#### [AIM OF THE EXERCISE]
Every line of the data should be output word for word.

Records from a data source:
####

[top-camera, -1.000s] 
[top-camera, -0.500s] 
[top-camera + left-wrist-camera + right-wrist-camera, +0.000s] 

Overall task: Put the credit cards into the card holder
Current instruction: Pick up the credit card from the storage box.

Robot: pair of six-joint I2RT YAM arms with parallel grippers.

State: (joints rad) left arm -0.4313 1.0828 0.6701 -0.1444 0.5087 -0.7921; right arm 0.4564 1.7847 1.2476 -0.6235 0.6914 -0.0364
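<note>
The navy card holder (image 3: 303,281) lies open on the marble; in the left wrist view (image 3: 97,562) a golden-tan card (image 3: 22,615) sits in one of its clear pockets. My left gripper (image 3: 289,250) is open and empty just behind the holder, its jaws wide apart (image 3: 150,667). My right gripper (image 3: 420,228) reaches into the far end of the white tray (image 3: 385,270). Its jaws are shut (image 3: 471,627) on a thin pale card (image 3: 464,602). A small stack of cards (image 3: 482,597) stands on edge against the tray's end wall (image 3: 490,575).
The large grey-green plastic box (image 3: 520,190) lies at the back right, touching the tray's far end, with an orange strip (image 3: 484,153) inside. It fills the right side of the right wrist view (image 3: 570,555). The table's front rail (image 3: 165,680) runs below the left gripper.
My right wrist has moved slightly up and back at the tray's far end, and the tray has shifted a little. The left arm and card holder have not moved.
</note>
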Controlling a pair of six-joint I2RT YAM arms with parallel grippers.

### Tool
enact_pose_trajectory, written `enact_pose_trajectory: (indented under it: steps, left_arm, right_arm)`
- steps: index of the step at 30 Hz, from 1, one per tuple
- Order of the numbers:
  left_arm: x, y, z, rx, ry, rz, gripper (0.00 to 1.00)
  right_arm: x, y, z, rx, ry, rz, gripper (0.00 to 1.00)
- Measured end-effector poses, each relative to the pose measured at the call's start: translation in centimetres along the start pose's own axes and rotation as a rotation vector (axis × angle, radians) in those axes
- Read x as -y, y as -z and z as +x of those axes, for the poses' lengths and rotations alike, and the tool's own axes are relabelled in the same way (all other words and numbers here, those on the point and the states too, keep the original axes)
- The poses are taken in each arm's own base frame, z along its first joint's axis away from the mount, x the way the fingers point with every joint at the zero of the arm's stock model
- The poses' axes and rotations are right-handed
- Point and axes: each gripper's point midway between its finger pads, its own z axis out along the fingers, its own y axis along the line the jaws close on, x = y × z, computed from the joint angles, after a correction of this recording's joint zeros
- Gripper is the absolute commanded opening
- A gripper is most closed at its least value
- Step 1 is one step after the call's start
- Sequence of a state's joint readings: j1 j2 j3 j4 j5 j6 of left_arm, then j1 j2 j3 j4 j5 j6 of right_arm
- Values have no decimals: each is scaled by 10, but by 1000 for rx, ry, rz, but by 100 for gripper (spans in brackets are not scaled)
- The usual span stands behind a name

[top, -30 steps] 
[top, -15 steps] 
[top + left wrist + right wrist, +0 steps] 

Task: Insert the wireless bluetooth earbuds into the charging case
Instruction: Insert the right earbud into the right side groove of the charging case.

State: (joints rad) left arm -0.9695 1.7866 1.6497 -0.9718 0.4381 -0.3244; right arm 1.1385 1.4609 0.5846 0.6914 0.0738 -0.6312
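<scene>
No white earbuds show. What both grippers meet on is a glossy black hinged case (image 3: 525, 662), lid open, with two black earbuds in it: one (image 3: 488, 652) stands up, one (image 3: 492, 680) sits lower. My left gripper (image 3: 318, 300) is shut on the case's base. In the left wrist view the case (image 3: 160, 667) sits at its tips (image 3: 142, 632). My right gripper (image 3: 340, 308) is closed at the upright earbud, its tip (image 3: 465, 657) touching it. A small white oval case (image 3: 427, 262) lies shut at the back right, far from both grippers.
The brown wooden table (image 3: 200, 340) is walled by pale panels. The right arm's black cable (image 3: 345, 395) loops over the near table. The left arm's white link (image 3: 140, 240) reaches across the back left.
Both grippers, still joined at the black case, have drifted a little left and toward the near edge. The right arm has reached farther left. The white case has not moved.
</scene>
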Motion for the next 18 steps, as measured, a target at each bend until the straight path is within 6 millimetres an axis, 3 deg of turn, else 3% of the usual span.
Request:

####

#### [WRITTEN RESPONSE]
[top-camera, -1.000s] 
[top-camera, -0.500s] 
[top-camera + left-wrist-camera + right-wrist-camera, +0.000s] 

Overall task: Put the credit cards into the card holder
Current instruction: Pick up the credit card from the storage box.

Robot: pair of six-joint I2RT YAM arms with parallel grippers.

State: (joints rad) left arm -0.4313 1.0828 0.6701 -0.1444 0.5087 -0.7921; right arm 0.4564 1.7847 1.2476 -0.6235 0.6914 -0.0364
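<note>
The navy card holder (image 3: 303,281) lies open on the marble; in the left wrist view (image 3: 97,562) a golden-tan card (image 3: 22,615) sits in one of its clear pockets. My left gripper (image 3: 289,250) is open and empty just behind the holder, its jaws wide apart (image 3: 150,667). My right gripper (image 3: 420,228) reaches into the far end of the white tray (image 3: 385,270). Its jaws are shut (image 3: 471,627) on a thin pale card (image 3: 464,602). A small stack of cards (image 3: 482,597) stands on edge against the tray's end wall (image 3: 490,575).
The large grey-green plastic box (image 3: 520,190) lies at the back right, touching the tray's far end, with an orange strip (image 3: 484,153) inside. It fills the right side of the right wrist view (image 3: 570,555). The table's front rail (image 3: 165,680) runs below the left gripper.
My right wrist has moved slightly up and back at the tray's far end, and the tray has shifted a little. The left arm and card holder have not moved.
</note>
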Controlling a pair of six-joint I2RT YAM arms with parallel grippers.

### Tool
enact_pose_trajectory, written `enact_pose_trajectory: (indented under it: steps, left_arm, right_arm)`
- steps: index of the step at 30 Hz, from 1, one per tuple
- Order of the numbers:
  left_arm: x, y, z, rx, ry, rz, gripper (0.00 to 1.00)
  right_arm: x, y, z, rx, ry, rz, gripper (0.00 to 1.00)
- Measured end-effector poses, each relative to the pose measured at the call's start: translation in centimetres along the start pose's own axes and rotation as a rotation vector (axis × angle, radians) in those axes
- Read x as -y, y as -z and z as +x of those axes, for the poses' lengths and rotations alike, and the tool's own axes are relabelled in the same way (all other words and numbers here, those on the point and the states too, keep the original axes)
- The poses are taken in each arm's own base frame, z along its first joint's axis away from the mount, x the way the fingers point with every joint at the zero of the arm's stock model
- The poses' axes and rotations are right-handed
- Point and axes: each gripper's point midway between its finger pads, its own z axis out along the fingers, its own y axis along the line the jaws close on, x = y × z, computed from the joint angles, after a correction of this recording's joint zeros
- Gripper is the absolute commanded opening
- A gripper is most closed at its least value
- Step 1 is one step after the call's start
- Sequence of a state's joint readings: j1 j2 j3 j4 j5 j6 of left_arm, then j1 j2 j3 j4 j5 j6 of right_arm
- Values have no decimals: each is scaled by 10, but by 1000 for rx, ry, rz, but by 100 for gripper (spans in brackets are not scaled)
- The usual span stands behind a name

[top, -30 steps] 
[top, -15 steps] 
[top + left wrist + right wrist, +0 steps] 

Task: Insert the wireless bluetooth earbuds into the charging case
Instruction: Insert the right earbud into the right side groove of the charging case.

State: (joints rad) left arm -0.9695 1.7866 1.6497 -0.9718 0.4381 -0.3244; right arm 1.1385 1.4609 0.5846 0.6914 0.0738 -0.6312
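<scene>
No white earbuds show. What both grippers meet on is a glossy black hinged case (image 3: 525, 662), lid open, with two black earbuds in it: one (image 3: 488, 652) stands up, one (image 3: 492, 680) sits lower. My left gripper (image 3: 318, 300) is shut on the case's base. In the left wrist view the case (image 3: 160, 667) sits at its tips (image 3: 142, 632). My right gripper (image 3: 340, 308) is closed at the upright earbud, its tip (image 3: 465, 657) touching it. A small white oval case (image 3: 427, 262) lies shut at the back right, far from both grippers.
The brown wooden table (image 3: 200, 340) is walled by pale panels. The right arm's black cable (image 3: 345, 395) loops over the near table. The left arm's white link (image 3: 140, 240) reaches across the back left.
Both grippers, still joined at the black case, have drifted a little left and toward the near edge. The right arm has reached farther left. The white case has not moved.
</scene>
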Motion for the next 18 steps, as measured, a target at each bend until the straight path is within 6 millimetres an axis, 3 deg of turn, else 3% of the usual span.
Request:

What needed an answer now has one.